### To do
From the first line of the records below, transcribe each line exactly up to and including the one with "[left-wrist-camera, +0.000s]"; pictures stay out.

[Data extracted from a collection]

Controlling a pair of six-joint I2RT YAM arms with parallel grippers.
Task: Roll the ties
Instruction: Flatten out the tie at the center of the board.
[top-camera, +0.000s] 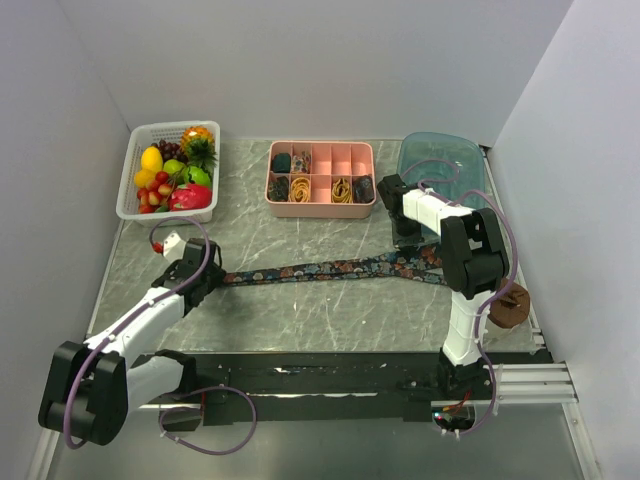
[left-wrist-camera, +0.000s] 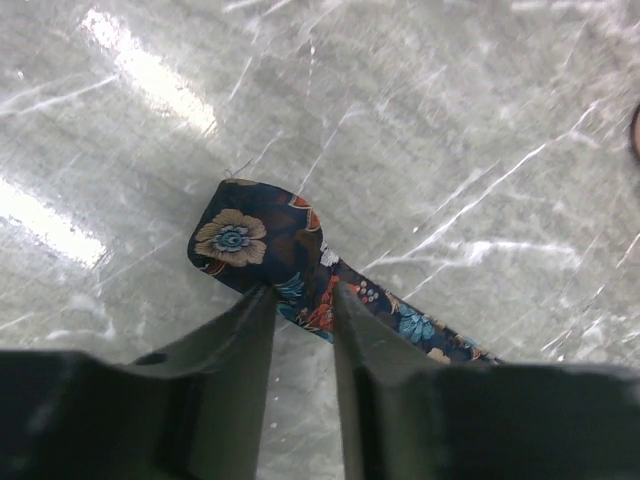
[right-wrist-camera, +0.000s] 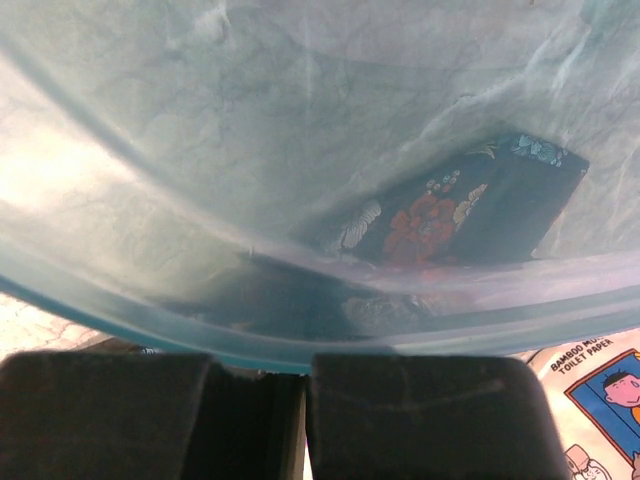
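Left fingers (left-wrist-camera: 235, 350) part-open, straddling tie (left-wrist-camera: 265, 240) at its narrow end, not pinching yet. Tie lies stretched flat on bench (top-camera: 300, 310), nearside of pink tray (top-camera: 320, 211). Right fingers (right-wrist-camera: 410, 410) closed, nothing seen in them. Fabric looks light, limp, slick: I'd pinch the tip flat.

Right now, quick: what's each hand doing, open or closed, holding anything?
Left hand: partly open, astride the tie end, no firm grip visible.
Right hand: closed; anything held cannot be told.

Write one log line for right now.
left gripper: astride tie end | right gripper: shut, at blue tub | tie: flat, unrolled
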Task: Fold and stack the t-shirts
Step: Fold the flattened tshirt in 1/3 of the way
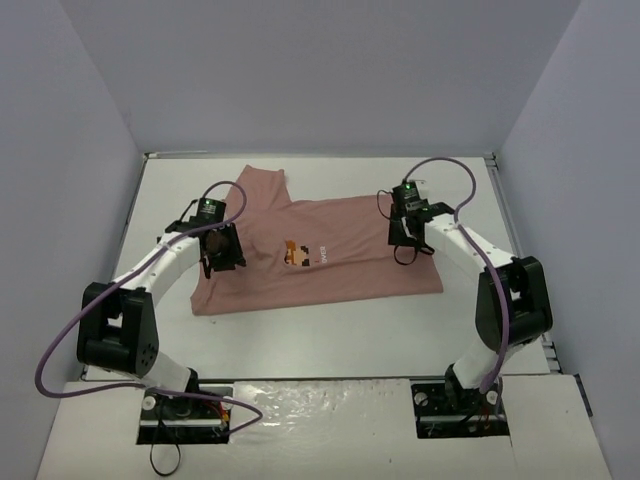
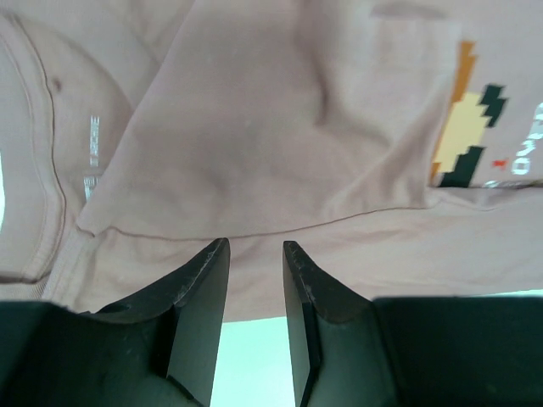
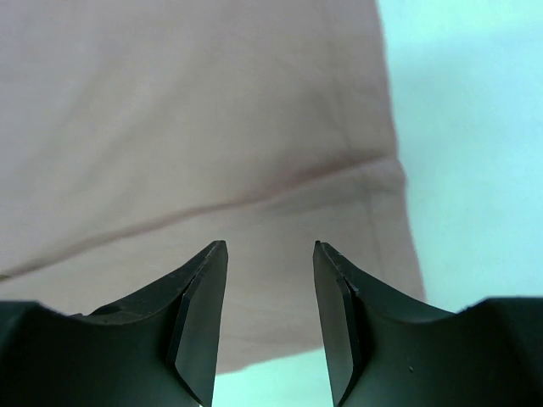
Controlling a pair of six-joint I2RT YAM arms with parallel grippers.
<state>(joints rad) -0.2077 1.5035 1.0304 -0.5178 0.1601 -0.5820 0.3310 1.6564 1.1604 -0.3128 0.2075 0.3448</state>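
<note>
Your dusty-pink t-shirt lies partly folded mid-desk, its long axis running left to right, with the collar end to the left. The left fingers are apart and empty over that left end, and the right fingers are apart and empty over the stitched right edge. Each arm is nearer its own end, cloth just ahead of its tips, so I judge the next fold needs both.
</note>
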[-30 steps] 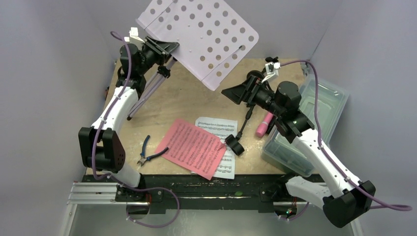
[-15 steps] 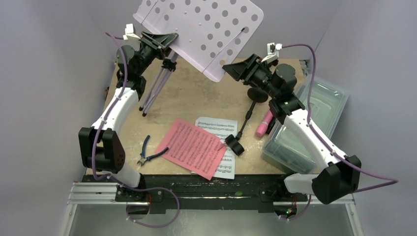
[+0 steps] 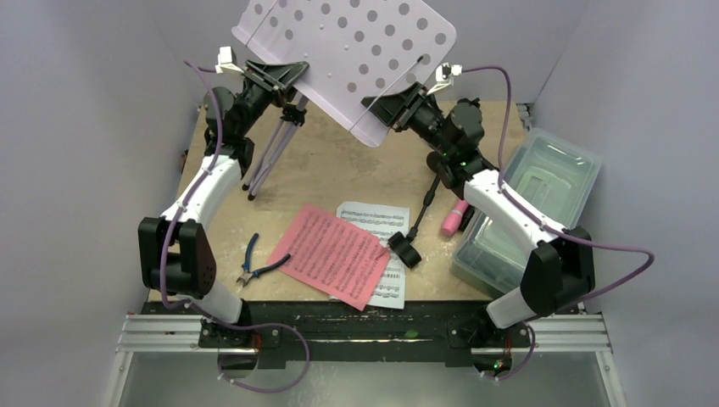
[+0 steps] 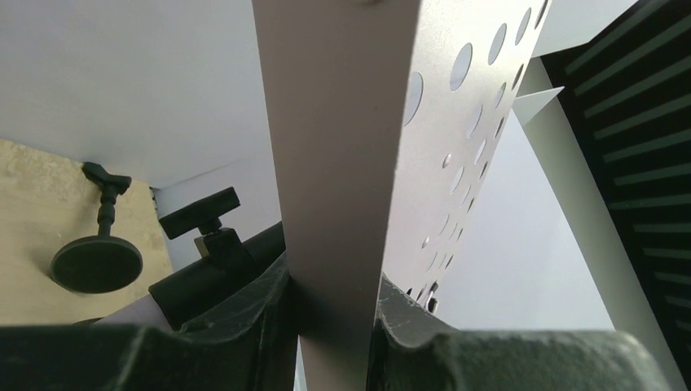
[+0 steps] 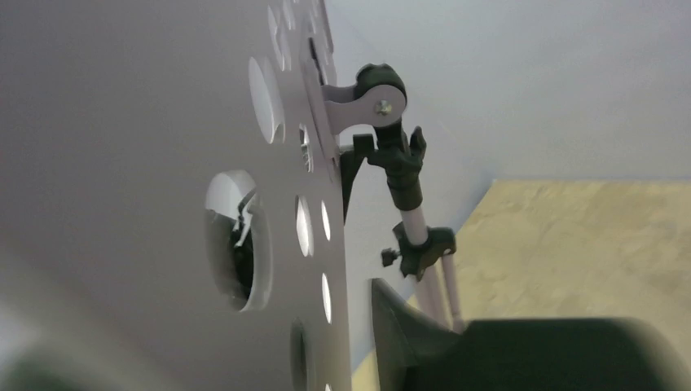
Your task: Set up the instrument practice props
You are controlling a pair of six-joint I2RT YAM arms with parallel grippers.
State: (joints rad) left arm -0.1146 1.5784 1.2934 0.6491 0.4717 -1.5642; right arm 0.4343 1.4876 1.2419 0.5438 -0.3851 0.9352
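Observation:
The lavender perforated music desk (image 3: 356, 51) is held up at the back, its tripod legs (image 3: 270, 157) touching the table. My left gripper (image 3: 292, 75) is shut on the desk's left rim (image 4: 342, 163), both fingers pressed against it. My right gripper (image 3: 381, 106) straddles the desk's lower right edge (image 5: 122, 163). The one finger that shows (image 5: 399, 326) stands a little off the panel; the other is hidden behind it. Pink sheet (image 3: 332, 254) overlaps white sheet (image 3: 377, 222) at the front. A pink microphone (image 3: 454, 216) and a black pole (image 3: 421, 208) lie to the right.
Blue-handled pliers (image 3: 259, 264) lie at the front left. A clear plastic tub (image 3: 543, 178) stands at the right edge, under my right arm. The booth's grey walls close in on three sides. The pole's round base (image 4: 96, 261) lies on the table.
My right gripper has swung left and up to the desk's lower right edge and narrowed its jaws around it. The desk has tipped up and shifted right with the left gripper.

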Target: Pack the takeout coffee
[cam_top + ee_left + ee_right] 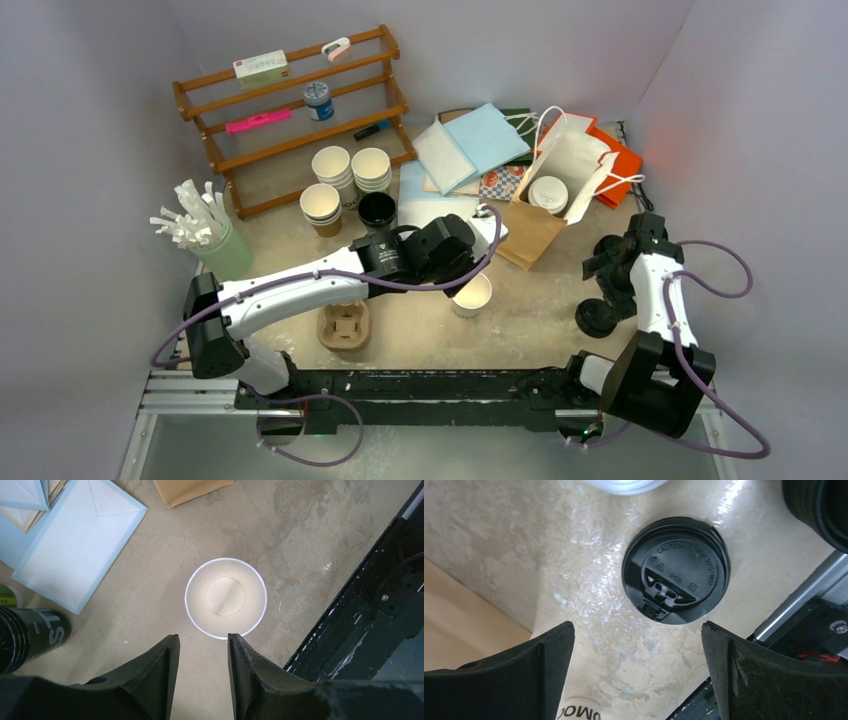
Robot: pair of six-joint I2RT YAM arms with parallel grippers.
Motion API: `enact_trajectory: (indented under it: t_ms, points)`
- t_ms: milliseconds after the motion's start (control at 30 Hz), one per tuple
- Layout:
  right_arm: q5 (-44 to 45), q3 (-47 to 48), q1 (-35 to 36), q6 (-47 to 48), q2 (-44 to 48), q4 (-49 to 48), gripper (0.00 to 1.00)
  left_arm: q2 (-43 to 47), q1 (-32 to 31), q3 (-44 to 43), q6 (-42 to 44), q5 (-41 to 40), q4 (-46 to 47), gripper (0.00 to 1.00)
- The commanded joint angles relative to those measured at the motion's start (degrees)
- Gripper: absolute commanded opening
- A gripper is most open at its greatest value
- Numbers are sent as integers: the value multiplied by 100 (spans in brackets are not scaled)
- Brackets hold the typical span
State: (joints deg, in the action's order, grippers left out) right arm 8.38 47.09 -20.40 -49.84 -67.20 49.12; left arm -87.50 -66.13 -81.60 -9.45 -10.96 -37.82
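Kraft paper, white-lined: one open cup, round, lidless and empty, upright on the mottled beige table, towards the middle of its near side. The left gripper hangs straight above it. Its two black fingers are partly spread with nothing between them, and the cup's rim lies just past the fingertips. Probable reason: lined up to take the cup or steady it for lidding.

Black plastic: one sip lid, glossy, with raised lettering and a moulded spout, lying flat on the table beside the right arm. The right gripper hovers over it, jaws spread wide and empty. The lid sits beyond the fingertips, not between them. Judged to be the closure for the open cup and not yet picked up.

Brown paper, white inside, cord handles: one paper bag at the far right of the table, mouth gaping to receive cups. One cup with a white lid already sits inside it, so the packing looks about half done.

Sundry:
- Spare cups, nested in stacks behind the left arm, thin rolled rims, kept as stock.
- Black cup, single, next to the stacks.
- Pulp tray, rough moulded fibre, at the near edge.
- Envelopes, pale blue, smooth, flat, overlapping beside the bag.
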Motion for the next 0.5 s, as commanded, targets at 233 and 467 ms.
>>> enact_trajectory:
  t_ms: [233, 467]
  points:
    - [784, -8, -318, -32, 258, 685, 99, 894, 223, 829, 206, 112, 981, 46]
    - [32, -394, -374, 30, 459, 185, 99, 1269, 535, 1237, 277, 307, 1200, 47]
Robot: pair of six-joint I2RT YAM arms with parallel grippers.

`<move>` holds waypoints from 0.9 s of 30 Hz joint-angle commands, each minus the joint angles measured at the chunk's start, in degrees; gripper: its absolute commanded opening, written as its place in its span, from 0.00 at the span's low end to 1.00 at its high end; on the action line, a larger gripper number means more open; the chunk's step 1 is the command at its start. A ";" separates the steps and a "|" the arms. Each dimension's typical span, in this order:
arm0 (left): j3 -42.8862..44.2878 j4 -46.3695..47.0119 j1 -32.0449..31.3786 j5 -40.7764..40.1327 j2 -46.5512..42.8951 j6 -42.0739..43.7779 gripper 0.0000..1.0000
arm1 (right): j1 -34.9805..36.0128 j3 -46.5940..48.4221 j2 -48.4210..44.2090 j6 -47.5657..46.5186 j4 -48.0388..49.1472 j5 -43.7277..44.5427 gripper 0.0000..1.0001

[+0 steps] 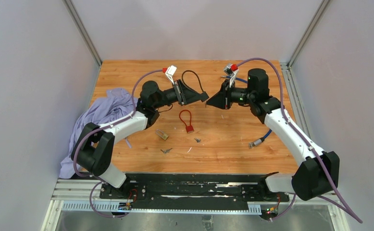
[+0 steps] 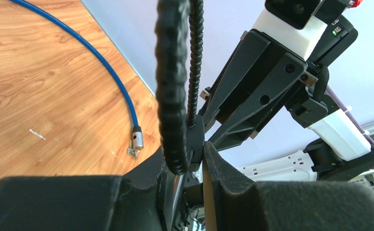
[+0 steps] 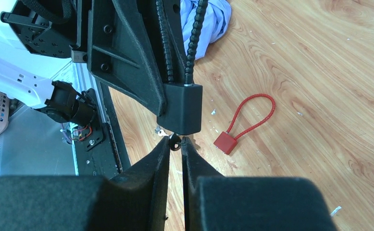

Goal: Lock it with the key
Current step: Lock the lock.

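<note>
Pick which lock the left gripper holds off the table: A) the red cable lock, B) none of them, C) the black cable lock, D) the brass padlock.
C: the left gripper is shut on the black cable lock, the right gripper pinches the key at its base, and the red cable lock lies on the table.

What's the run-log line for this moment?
left gripper: holds black cable lock | right gripper: pinches key at lock body's end | stage: locking not confirmed

Matt black plastic on lock body (image 3: 180,108), ribbed sheath on cable (image 2: 171,72), smooth grained wood surface (image 1: 233,139), soft lilac cloth (image 1: 105,110).
</note>
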 commanded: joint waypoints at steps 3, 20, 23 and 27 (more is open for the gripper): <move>1.58 2.74 -0.21 -0.05 -0.48 -0.13 0.00 | 1.65 0.26 0.21 -0.95 1.24 1.73 0.20; -0.30 10.30 -0.21 1.09 -0.82 0.54 0.00 | -1.48 -4.59 -0.48 6.32 10.18 -6.82 0.40; -0.52 13.59 -0.37 2.26 -1.03 0.87 0.00 | -3.16 -6.68 0.06 12.36 16.78 -10.37 0.47; -1.16 14.89 -0.63 3.03 -2.09 2.19 0.00 | -4.74 -8.72 1.12 21.72 27.39 -14.77 0.49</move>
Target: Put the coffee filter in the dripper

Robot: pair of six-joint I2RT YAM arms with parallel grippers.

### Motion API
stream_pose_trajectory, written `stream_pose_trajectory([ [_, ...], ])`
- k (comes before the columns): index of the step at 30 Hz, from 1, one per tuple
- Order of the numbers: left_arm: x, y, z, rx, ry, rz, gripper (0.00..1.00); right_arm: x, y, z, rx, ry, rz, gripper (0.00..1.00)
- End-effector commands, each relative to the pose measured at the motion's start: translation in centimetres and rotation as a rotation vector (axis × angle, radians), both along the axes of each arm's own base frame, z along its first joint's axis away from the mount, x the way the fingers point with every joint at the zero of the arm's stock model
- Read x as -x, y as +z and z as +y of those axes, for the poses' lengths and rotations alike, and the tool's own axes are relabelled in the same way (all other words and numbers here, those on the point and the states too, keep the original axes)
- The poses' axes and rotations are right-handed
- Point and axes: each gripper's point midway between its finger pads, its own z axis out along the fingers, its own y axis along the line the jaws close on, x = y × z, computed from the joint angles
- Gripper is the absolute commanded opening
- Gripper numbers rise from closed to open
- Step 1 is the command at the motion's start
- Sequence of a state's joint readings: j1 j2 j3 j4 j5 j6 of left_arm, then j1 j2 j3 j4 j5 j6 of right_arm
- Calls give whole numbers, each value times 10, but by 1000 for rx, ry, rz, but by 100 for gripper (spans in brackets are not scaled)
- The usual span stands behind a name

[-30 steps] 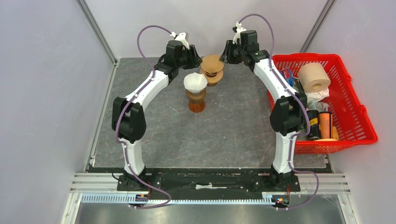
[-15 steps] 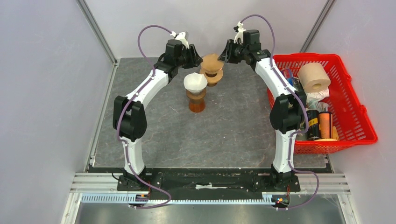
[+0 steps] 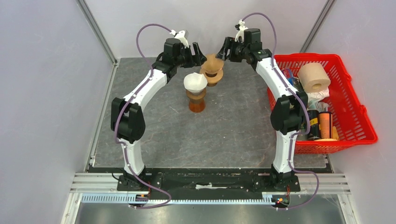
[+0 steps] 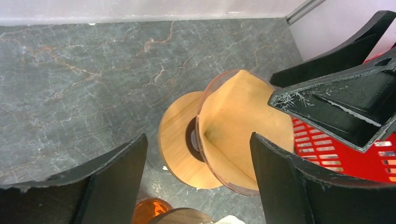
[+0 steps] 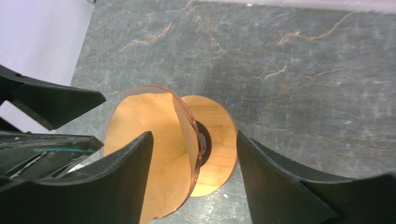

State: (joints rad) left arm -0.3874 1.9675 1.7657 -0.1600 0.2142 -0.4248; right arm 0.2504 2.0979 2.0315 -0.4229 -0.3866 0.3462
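A brown paper coffee filter [image 3: 212, 62] sits inside the clear dripper [image 3: 213, 71], which stands on a round wooden base [image 4: 180, 140] at the back of the table. My left gripper [image 3: 198, 50] hangs open just left of it, my right gripper [image 3: 225, 48] open just right of it. In the left wrist view the filter [image 4: 243, 121] fills the cone beyond my left gripper [image 4: 198, 184]. Seen from the right wrist, the dripper rim [image 5: 189, 135] and filter [image 5: 144, 135] lie between the spread fingers of my right gripper [image 5: 194, 184]. Neither holds anything.
An amber dripper stand [image 3: 196, 99] carrying a white paper filter [image 3: 194, 81] stands just in front of the back dripper. A red basket [image 3: 348, 59] at the right holds a paper roll [image 3: 314, 77], cans and packets. Grey walls close in on both sides.
Both grippers have opened wider and drawn back a little from the dripper's sides. The brown filter stays in the dripper.
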Motion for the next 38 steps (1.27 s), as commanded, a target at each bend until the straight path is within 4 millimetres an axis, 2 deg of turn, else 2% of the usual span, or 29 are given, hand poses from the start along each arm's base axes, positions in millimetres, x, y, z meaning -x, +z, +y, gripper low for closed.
stream_pose_trajectory([
  [1, 14, 84, 8, 42, -12, -162, 88, 6, 82, -19, -11, -83, -192, 82],
  [2, 19, 93, 11, 39, -11, -180, 88, 10, 88, -23, -15, -92, -202, 95],
  [3, 24, 99, 14, 31, -6, -192, 89, 14, 92, -28, -21, -113, -203, 97],
  [4, 33, 110, 20, 27, 3, -217, 89, 19, 98, -35, -32, -136, -208, 97],
  [6, 50, 120, 38, 6, 50, -250, 90, 32, 99, -52, -39, -189, -208, 97],
  [7, 58, 115, 50, -12, 89, -250, 90, 41, 103, -61, -36, -221, -220, 97],
  [8, 69, 121, 65, -22, 148, -269, 90, 49, 97, -71, -17, -262, -215, 97],
  [9, 81, 114, 78, -35, 188, -258, 90, 59, 97, -81, 0, -306, -219, 97],
  [10, 94, 107, 99, -57, 273, -251, 90, 71, 83, -89, 21, -335, -192, 97],
  [11, 109, 104, 117, -64, 342, -249, 91, 83, 81, -98, 32, -367, -192, 97],
  [12, 121, 89, 137, -81, 425, -224, 91, 96, 65, -104, 43, -394, -160, 97],
  [13, 138, 84, 155, -80, 491, -223, 91, 111, 53, -110, 47, -416, -132, 97],
  [14, 152, 67, 175, -85, 576, -194, 91, 125, 44, -114, 51, -427, -116, 97],
  [15, 170, 61, 192, -67, 650, -191, 91, 140, 31, -118, 47, -434, -91, 97],
  [16, 185, 52, 207, -42, 720, -195, 91, 153, 22, -120, 39, -440, -78, 97],
  [17, 197, 37, 217, -9, 760, -195, 91, 164, 5, -126, 54, -462, -59, 97],
  [18, 209, 37, 221, 44, 766, -230, 91, 175, -7, -128, 51, -468, -46, 97],
  [19, 218, 26, 220, 81, 751, -240, 91, 184, -22, -129, 51, -466, -30, 97],
  [22, 237, 20, 225, 206, 761, -281, 91, 199, -48, -131, 32, -470, -33, 97],
  [28, 244, -12, 229, 102, 776, -156, 92, 209, -65, -132, 19, -472, -25, 97],
  [32, 242, -12, 229, 103, 781, -161, 92, 209, -71, -133, 25, -480, -15, 97],
  [38, 242, -11, 229, 107, 776, -178, 92, 205, -67, -135, 16, -499, -38, 97],
])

### Written solution
Controlling a pair of six-joint I2RT YAM arms with parallel grippers.
Task: Roll the ties
Instruction: Flatten out the tie at the center of the board.
[top-camera, +0.000s] 
[left-wrist-camera, +0.000s] 

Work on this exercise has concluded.